A second example of our contemporary definition of ‘blasphemy’ is what Claude Montefiore, a founder of Liberal Judaism, calls ‘the divorce between officialism and truth’. What does he mean? I think, in the context of his writing, he is referring to a certain inflexibility and adherence to dogma that is in conflict with demonstrated truth. ‘Specious arguments are used about not disturbing the innocent faith of uneducated persons; about not making bad blood; about letting sleeping dogs lie; about letting error destroy itself; about the urgent practical questions which beset and menace the community…’ writes Montefiore. There are sadly examples of this kind of blasphemy even today, when extremist religious groups maintain an egregious inflexibility, or trample harmfully on the rights of others. The consequences of such symbolic blasphemy can be cruel and fatal.
A final example is drawn from the rabbinic tradition. The Talmud asks: ‘What is chillul ha-Shem – profanation of the Name?’ And it gives this answer in the name of the third century Babylonian teacher, Rav who said, ‘I profane God’s name, if I buy meat from the butcher and do not pay him straightaway’ (b. Yoma 86a). Rav makes the point here that even if he intended to pay the butcher, the appearance of walking away without payment could be construed as dishonesty. This is a form of chillul ha-Shem – profaning the Divine Name, whether it is stealing, lying, giving false witness statements under oath, or whether it is turning a blind eye to the suffering, inequity and injustice that exist around us. We puncture the Divine Name when we wound others with words, with our actions or indifference, with our neglect of putting right what we know is wrong.
To return to those words of Stephen Fry. I have always thought Fry was a highly intelligent and articulate individual and actor, but I have to say that I was shocked and hurt by the extreme nature of his language about God. I am sure that God can stand up for Godself; I don’t believe that God is harmed by such imprecations and insults.
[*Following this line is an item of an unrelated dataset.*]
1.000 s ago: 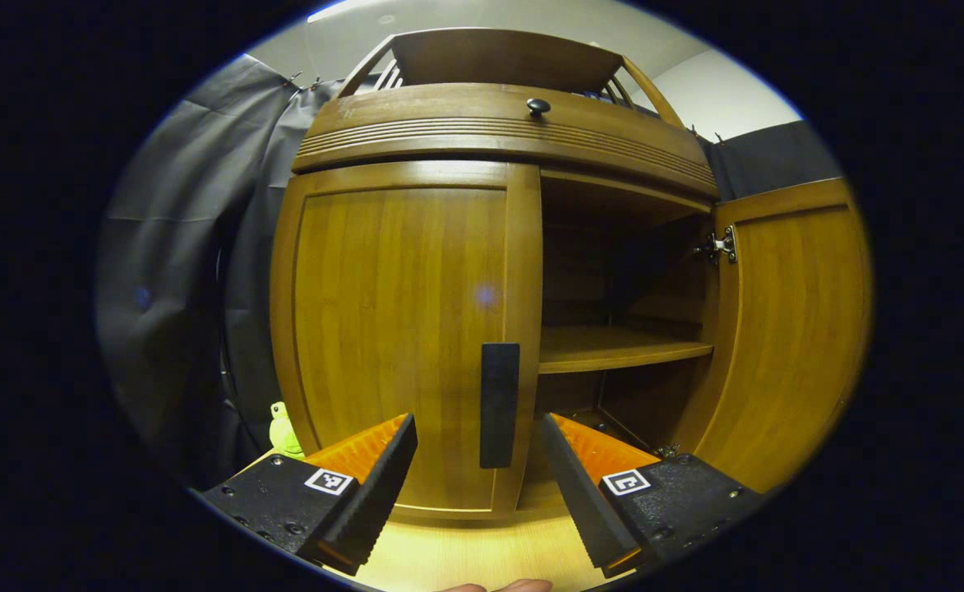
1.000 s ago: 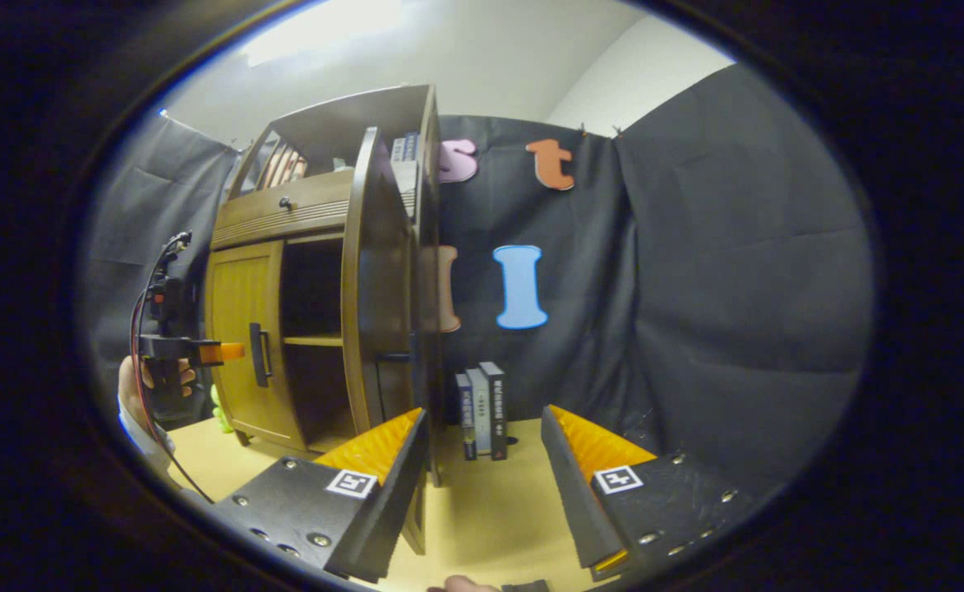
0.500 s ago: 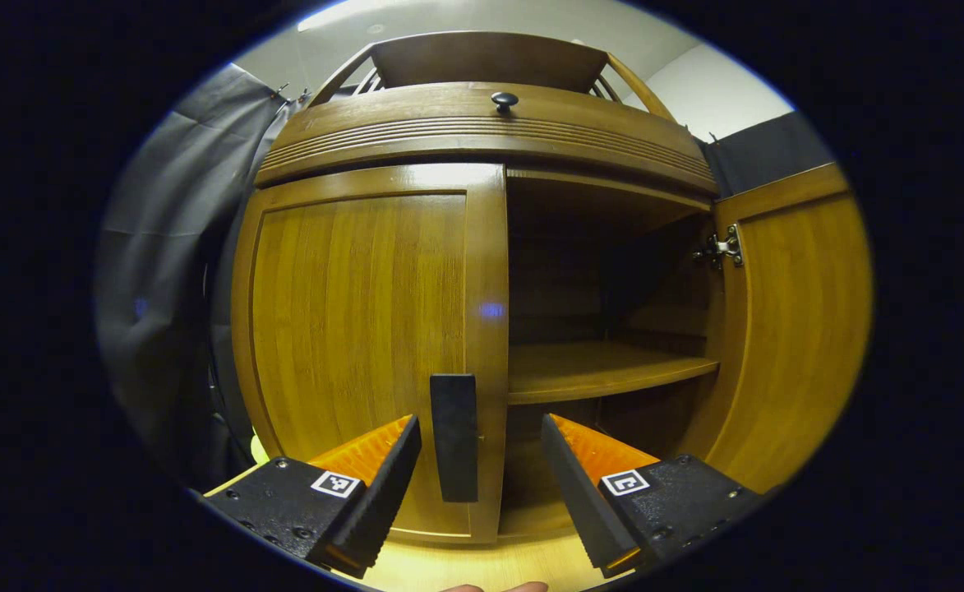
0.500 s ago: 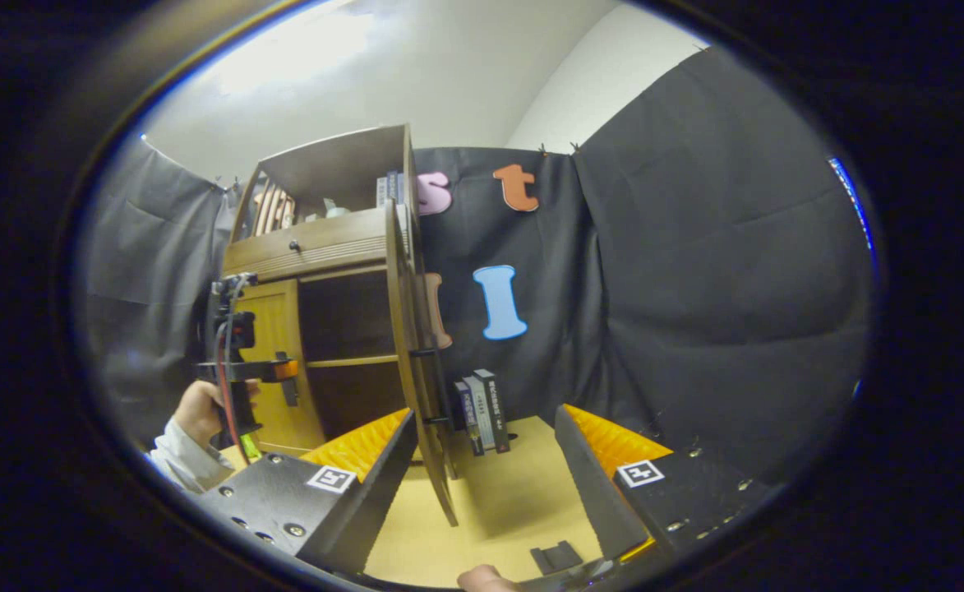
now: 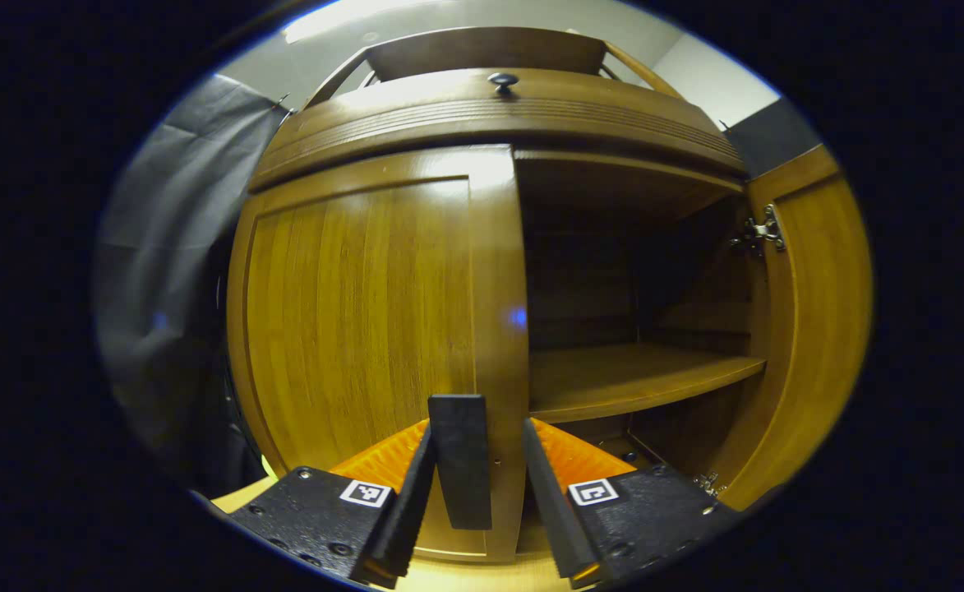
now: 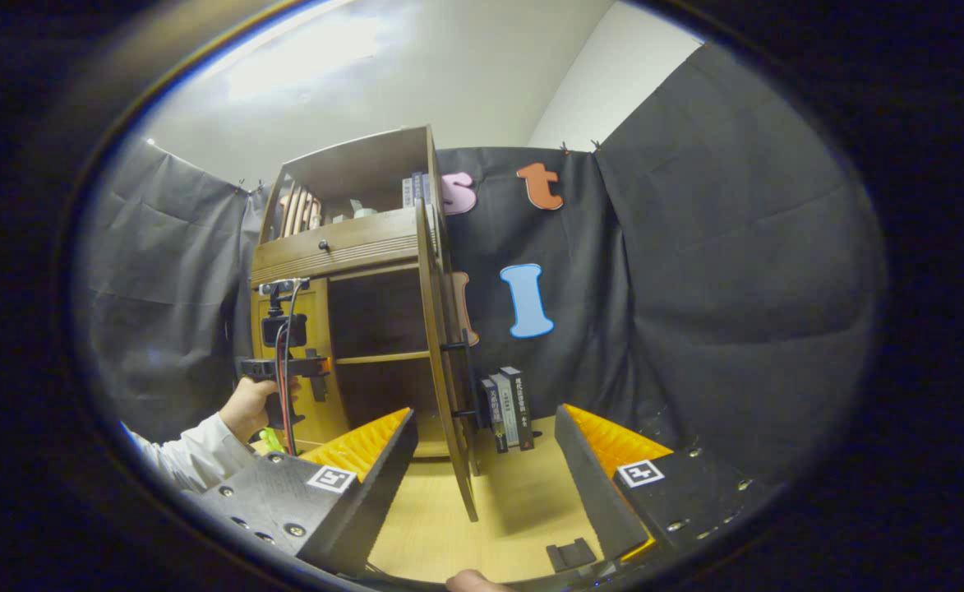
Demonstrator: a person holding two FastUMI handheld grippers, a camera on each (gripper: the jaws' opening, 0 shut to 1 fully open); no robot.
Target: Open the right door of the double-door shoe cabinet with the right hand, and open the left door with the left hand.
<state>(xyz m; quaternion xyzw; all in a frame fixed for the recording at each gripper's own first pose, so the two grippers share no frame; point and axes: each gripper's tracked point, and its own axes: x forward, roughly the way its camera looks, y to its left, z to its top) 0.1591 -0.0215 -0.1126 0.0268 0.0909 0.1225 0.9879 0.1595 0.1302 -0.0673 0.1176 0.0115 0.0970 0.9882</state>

But just imagine if someone started to speak words of contempt about your parent, your friend or your child, in the way that Stephen Fry insulted God. I think you would be hurt beyond imagining by this offensive derogation of someone close to you. Fry, Dawkins and others who slate and deprecate the relationship that some of us nurture with that unseen Being, that deepest part of ourselves, are guilty of some form of profanation. They dismiss the powerful, moral and compelling message that comes through our texts and teaches us that human beings are created in the image of God. Stephen Fry’s words trample on the powerful sense I do have, at times, of God’s presence – when I listen to the music and prayers of our Shabbat services and feel all the broken fragments of the week coming back together, when I minister to the dying, when I sit with the bereaved or when I reflect on the nobility of our Jewish heritage and the enduring significance of our Jewish texts.